=== WORK REQUIRED ===
Only lines containing the word "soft" are needed; pull them out of the material.
Start of AVAILABLE DATA
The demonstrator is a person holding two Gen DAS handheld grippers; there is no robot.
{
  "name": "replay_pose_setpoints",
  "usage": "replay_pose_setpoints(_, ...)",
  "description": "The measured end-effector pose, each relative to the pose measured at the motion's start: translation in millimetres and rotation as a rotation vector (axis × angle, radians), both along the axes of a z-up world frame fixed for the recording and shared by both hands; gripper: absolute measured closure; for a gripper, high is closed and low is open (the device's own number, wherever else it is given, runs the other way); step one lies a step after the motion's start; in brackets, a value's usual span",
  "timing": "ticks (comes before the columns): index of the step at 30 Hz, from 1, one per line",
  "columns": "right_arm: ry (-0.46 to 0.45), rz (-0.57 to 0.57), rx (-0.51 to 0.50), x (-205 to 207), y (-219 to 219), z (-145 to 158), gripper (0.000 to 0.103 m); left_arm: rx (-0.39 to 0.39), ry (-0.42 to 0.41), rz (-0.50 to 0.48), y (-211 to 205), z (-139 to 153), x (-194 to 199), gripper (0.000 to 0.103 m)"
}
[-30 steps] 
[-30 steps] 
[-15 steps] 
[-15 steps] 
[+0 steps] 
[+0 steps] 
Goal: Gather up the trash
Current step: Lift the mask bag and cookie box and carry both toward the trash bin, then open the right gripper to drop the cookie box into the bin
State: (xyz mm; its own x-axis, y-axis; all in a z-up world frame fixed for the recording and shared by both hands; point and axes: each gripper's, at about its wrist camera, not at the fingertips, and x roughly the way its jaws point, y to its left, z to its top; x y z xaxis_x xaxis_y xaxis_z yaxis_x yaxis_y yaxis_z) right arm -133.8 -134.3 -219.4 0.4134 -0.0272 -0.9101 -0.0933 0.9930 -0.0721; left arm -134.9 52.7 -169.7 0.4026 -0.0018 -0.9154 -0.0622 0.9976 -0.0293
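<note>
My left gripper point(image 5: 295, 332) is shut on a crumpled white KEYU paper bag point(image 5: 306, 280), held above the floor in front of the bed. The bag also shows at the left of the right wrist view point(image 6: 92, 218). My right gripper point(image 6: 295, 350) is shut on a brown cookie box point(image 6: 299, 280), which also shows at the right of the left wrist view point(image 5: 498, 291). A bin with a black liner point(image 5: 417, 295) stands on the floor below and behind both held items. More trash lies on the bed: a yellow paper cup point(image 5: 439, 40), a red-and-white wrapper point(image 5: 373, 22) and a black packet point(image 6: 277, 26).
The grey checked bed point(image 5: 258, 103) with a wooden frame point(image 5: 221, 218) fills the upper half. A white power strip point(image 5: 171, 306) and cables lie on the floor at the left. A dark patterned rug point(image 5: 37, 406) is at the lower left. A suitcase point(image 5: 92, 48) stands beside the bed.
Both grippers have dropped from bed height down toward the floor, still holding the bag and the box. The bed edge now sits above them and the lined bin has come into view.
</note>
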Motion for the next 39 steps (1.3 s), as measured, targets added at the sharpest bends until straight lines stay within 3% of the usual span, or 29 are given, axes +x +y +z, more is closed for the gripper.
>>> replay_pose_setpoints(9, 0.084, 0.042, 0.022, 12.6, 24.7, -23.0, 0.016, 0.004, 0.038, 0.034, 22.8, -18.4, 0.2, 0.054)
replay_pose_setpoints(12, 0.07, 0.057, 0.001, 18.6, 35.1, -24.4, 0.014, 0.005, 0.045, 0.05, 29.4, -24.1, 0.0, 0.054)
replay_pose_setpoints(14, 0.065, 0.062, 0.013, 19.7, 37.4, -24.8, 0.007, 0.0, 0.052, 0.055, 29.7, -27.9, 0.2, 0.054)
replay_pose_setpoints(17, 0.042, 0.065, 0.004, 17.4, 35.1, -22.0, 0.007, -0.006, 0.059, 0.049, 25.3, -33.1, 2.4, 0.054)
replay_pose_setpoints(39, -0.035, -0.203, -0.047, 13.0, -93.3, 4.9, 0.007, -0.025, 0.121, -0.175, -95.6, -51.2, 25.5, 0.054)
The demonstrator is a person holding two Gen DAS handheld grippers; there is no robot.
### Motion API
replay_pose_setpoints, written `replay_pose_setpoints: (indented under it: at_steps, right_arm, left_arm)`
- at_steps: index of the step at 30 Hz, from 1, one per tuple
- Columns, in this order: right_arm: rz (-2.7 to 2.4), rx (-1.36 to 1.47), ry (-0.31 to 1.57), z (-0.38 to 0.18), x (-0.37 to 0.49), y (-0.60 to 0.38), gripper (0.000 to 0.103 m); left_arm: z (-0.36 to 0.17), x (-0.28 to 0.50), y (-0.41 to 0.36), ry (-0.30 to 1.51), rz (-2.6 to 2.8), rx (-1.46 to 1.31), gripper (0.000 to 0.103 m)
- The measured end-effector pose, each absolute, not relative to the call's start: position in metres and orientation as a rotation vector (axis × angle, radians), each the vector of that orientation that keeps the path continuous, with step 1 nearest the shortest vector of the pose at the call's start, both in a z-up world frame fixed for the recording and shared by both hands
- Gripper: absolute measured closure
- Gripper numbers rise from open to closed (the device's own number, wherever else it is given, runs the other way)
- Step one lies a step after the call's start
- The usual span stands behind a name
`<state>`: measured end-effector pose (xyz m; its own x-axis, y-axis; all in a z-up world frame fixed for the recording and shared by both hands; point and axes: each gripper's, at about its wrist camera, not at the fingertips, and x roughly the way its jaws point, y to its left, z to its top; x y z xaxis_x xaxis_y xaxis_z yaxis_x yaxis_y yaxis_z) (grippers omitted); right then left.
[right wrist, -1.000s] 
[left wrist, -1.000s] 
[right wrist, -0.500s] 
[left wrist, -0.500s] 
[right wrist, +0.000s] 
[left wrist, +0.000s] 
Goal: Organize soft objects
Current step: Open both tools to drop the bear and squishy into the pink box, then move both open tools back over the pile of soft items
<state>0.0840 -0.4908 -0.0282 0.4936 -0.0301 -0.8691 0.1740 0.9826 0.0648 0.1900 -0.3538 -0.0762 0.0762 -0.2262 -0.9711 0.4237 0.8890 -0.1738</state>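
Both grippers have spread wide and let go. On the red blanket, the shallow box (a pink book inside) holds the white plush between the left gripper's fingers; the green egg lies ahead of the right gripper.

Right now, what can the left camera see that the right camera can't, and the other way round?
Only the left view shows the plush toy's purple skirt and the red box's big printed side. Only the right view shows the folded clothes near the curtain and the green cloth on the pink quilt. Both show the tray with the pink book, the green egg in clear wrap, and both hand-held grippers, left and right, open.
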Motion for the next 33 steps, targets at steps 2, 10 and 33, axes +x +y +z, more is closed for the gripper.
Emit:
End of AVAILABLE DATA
=== RESULT FOR THIS EXERCISE ===
Goal: Organize soft objects
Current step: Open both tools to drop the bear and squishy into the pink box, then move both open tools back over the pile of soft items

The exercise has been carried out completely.